Barrow, Lackan, Co. Sligo
Co. Sligo |
Barrows
A monument that has vanished twice over, first into uncertainty and then into the ground itself, sits somewhere in pastureland near the rocky shoreline at Lackan in County Sligo.
When it was first recorded in 1991, the feature measured roughly seven metres by three, defined by a shallow ditch about a metre wide with faint traces of an outer bank. That combination of ditch and bank is the kind of thing that archaeologists associate with a barrow, a burial mound of prehistoric origin, and that is indeed how it was initially classified.

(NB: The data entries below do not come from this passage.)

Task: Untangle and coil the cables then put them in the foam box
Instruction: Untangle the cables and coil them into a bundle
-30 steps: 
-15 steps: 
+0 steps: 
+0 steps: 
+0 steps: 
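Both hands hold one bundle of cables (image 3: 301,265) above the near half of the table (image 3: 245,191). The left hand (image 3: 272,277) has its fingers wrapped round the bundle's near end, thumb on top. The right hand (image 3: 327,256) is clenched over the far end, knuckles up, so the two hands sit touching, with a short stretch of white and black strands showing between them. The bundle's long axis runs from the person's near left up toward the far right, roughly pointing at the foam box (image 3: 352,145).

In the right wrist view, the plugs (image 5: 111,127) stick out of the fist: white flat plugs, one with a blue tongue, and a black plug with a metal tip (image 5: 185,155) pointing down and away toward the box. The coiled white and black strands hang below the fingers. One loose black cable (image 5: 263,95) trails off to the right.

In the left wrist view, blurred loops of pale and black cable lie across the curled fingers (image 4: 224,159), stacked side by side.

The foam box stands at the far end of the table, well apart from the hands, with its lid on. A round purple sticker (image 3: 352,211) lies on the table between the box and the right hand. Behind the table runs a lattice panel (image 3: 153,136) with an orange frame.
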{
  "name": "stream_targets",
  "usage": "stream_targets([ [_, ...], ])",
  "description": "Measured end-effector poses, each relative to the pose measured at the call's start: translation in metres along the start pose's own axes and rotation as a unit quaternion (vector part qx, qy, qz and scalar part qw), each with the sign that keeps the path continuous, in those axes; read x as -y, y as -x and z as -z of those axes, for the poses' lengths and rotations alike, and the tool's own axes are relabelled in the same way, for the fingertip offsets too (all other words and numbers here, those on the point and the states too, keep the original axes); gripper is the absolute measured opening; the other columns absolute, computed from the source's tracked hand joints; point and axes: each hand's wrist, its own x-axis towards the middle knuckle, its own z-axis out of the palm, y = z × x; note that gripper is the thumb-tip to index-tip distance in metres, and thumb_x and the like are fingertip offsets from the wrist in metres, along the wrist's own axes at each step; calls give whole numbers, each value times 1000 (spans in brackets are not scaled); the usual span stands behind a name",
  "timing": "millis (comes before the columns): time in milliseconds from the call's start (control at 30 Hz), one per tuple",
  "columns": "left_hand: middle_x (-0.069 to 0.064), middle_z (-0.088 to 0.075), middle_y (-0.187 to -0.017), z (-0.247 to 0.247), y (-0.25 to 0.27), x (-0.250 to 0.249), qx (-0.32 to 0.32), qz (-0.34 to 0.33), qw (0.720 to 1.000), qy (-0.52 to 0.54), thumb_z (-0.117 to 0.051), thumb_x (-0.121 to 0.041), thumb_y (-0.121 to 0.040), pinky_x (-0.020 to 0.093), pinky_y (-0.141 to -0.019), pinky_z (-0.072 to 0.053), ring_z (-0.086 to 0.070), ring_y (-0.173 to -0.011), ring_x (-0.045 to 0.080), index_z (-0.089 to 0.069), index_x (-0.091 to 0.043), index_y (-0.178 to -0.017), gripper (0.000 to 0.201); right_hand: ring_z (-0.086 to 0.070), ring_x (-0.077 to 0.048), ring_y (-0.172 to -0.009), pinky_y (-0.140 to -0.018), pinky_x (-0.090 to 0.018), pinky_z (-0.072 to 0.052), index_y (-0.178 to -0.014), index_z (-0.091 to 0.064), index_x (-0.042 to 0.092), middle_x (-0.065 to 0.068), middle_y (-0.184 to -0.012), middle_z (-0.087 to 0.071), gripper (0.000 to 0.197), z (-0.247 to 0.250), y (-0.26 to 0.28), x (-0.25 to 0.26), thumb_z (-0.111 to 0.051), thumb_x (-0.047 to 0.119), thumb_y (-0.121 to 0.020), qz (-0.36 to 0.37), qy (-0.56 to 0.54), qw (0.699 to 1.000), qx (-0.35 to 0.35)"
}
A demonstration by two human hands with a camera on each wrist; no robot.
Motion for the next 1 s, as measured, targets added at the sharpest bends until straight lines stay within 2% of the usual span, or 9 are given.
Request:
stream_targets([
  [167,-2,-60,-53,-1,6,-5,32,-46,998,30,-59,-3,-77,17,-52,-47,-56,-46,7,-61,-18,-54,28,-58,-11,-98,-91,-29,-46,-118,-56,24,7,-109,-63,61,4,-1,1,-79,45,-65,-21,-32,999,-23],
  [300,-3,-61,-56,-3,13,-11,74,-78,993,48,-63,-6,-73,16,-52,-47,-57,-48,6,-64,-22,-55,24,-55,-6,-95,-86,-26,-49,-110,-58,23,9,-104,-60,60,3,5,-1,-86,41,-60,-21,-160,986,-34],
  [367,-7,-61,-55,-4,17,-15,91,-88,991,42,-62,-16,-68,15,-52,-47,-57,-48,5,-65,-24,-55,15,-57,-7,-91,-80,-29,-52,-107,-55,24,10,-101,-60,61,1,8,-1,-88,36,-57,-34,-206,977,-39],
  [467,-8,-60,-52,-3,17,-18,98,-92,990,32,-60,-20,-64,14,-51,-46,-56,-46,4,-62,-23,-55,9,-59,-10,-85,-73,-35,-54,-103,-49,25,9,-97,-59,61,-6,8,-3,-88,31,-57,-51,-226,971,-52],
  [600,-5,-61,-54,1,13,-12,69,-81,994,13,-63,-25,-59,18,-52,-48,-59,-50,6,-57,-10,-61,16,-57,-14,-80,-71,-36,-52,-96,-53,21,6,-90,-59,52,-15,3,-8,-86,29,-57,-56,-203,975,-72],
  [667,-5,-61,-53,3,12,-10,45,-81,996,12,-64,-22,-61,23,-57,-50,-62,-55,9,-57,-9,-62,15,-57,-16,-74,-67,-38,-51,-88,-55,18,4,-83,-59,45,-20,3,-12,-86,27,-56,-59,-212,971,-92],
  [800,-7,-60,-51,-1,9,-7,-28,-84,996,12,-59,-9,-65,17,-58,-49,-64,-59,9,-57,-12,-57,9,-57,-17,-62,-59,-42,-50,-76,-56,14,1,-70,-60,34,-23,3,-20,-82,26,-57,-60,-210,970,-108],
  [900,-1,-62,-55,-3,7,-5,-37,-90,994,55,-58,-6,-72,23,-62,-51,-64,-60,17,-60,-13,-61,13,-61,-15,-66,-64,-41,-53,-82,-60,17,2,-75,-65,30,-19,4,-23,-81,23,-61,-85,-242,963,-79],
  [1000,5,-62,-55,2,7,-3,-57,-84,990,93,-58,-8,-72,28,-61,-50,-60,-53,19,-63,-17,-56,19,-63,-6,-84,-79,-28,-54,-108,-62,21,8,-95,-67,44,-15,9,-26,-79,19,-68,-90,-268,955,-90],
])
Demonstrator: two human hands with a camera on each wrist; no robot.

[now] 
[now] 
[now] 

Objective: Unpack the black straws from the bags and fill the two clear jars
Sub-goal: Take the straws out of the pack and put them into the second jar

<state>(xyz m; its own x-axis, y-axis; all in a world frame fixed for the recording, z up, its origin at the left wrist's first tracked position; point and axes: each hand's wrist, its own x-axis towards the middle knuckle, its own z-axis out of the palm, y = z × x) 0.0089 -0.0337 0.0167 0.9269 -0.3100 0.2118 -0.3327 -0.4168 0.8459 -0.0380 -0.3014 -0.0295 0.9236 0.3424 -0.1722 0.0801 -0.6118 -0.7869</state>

The problem is that the feature does not quite fit. Barrows tend toward the circular, and the rectangular footprint here closely resembles a kelp-drying kiln, a structure type found at several other points along the west Sligo coast. These kilns were used in the post-medieval and early modern periods to process harvested seaweed, burning it down to produce an ash rich in alkali that was sold to the glass and soap industries. The form, the size, and the coastal position at Lackan all point at least as plausibly in that direction as toward any prehistoric burial. It is a reminder that the landscape of the Irish west coast layers different kinds of labour and different periods of history on top of one another, and that what looks ancient is not always what it seems. A second possible barrow lies about 150 metres to the north-north-east, which might, depending on how the first feature is eventually interpreted, either strengthen or further complicate the picture.
That picture may never be resolved. By the time anyone went back to look more carefully, in 2013, land reclamation had removed every visible trace of the monument. There is nothing left to see at the site today, and the question of whether it was a burial place or a place of industrial work has been quietly swallowed by the pasture.